October 01, 2018
We are delighted to announce that the MongoDB Connector for Apache Spark is officially certified by Cloudera. MongoDB users may already integrate Spark and MongoDB using the MongoDB Connector for Apache Spark, a fully supported package maintained by MongoDB. This connector allows you to perform advanced analytics and machine learning against the data sets that reside in MongoDB. Users of Cloudera may use this same connector to run Spark jobs from their managed clusters against both MongoDB Atlas and self-managed MongoDB instances.
Apache Spark and MongoDB are a potent analytics combination. MongoDB’s flexible schema, secondary indexing, aggregation pipelines, and workload isolation make it easy for users to efficiently process data drawn from multiple sources into a single database with zero impact to other business-critical database operations.
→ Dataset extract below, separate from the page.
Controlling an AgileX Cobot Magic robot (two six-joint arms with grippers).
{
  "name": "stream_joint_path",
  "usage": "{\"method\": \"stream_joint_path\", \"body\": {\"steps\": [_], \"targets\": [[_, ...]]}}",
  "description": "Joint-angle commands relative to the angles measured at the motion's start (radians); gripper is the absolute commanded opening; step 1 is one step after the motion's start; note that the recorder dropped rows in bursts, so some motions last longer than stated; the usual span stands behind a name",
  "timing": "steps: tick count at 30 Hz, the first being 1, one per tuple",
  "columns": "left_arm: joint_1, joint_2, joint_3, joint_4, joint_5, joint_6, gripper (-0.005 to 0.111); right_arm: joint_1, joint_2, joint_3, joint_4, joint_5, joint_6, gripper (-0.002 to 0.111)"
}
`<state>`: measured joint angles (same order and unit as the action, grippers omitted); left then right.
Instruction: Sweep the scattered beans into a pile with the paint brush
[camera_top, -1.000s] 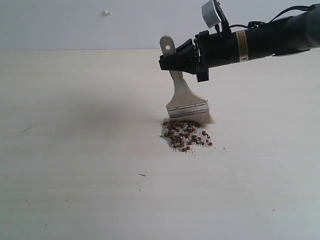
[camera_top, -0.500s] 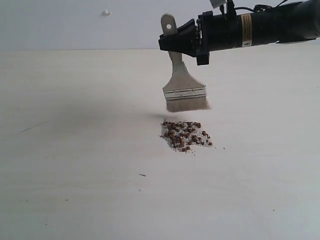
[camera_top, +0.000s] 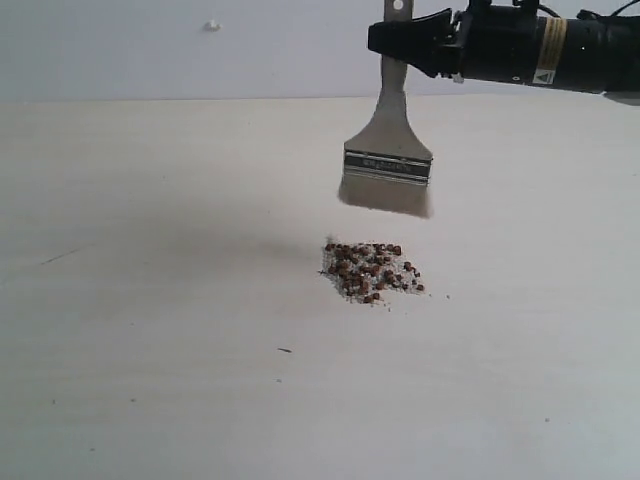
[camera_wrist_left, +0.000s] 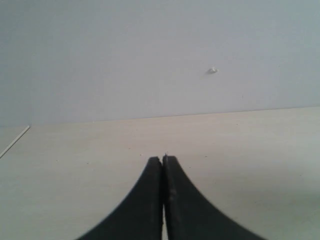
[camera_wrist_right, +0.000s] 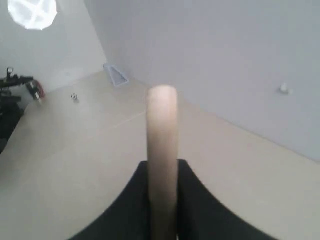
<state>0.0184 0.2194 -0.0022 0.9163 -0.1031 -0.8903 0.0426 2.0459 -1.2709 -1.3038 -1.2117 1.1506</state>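
Surface (camera_top: 150, 400) lies pale and bare in front, marked only by a dark speck (camera_top: 285, 350) and, farther left, a faint scratch (camera_top: 62, 256). Farther in, the beans (camera_top: 350, 266) sit gathered in one small pile (camera_top: 372, 272), reddish-brown among whitish grains, with a few strays just beside its right edge. Open surface lies on every side of it.

Above the pile hangs the brush (camera_top: 388, 160), upright, bristles down and well apart from the beans. The right fingers (camera_top: 408, 38) reach in from the right and are clamped on its handle near the top. The right wrist view shows the pale wood pinched between them. The left fingers (camera_wrist_left: 161, 172) are pressed fully together with nothing between them, over bare surface.

Beyond, the surface's far edge meets a plain wall (camera_top: 120, 50) carrying a small white knob (camera_top: 212, 25).
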Motion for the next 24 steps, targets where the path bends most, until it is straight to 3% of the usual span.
{"method": "stream_joint_path", "body": {"steps": [1, 5, 13, 24], "targets": [[0.002, -0.004, 0.002, -0.003, 0.002, 0.001, 0.000, -0.010, -0.146, 0.199, 0.193, -0.009, -0.138, 0.000], [0.002, -0.004, 0.002, -0.003, 0.002, 0.001, 0.000, -0.007, -0.282, 0.378, 0.299, 0.024, -0.259, 0.000], [0.002, -0.004, 0.002, -0.003, 0.002, 0.001, 0.000, -0.007, -0.516, 0.814, 0.793, 0.057, -0.597, 0.000], [0.002, -0.004, 0.002, -0.003, 0.002, 0.001, 0.000, -0.007, -0.608, 1.057, 1.098, -0.009, -0.826, 0.000]]}}
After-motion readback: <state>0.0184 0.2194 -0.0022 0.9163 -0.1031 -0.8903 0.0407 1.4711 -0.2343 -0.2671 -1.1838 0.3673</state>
Running Spark on MongoDB reduces operational overhead as well. Running Spark jobs on MongoDB eliminates the need to ETL duplicate data to a separate cluster of HDFS servers, greatly simplifying your architecture and increasing the speed at which analytics can be executed.
MongoDB Atlas, our on-demand, fully-managed cloud database service for MongoDB, makes it even easier to run sophisticated analytics processing by eliminating the operational overhead of managing database clusters directly. By combining Cloudera and MongoDB, Atlas users can make benefit of a fully managed analytics platform, freeing engineering resources to focus on their core business domain and deliver actionable insights quickly.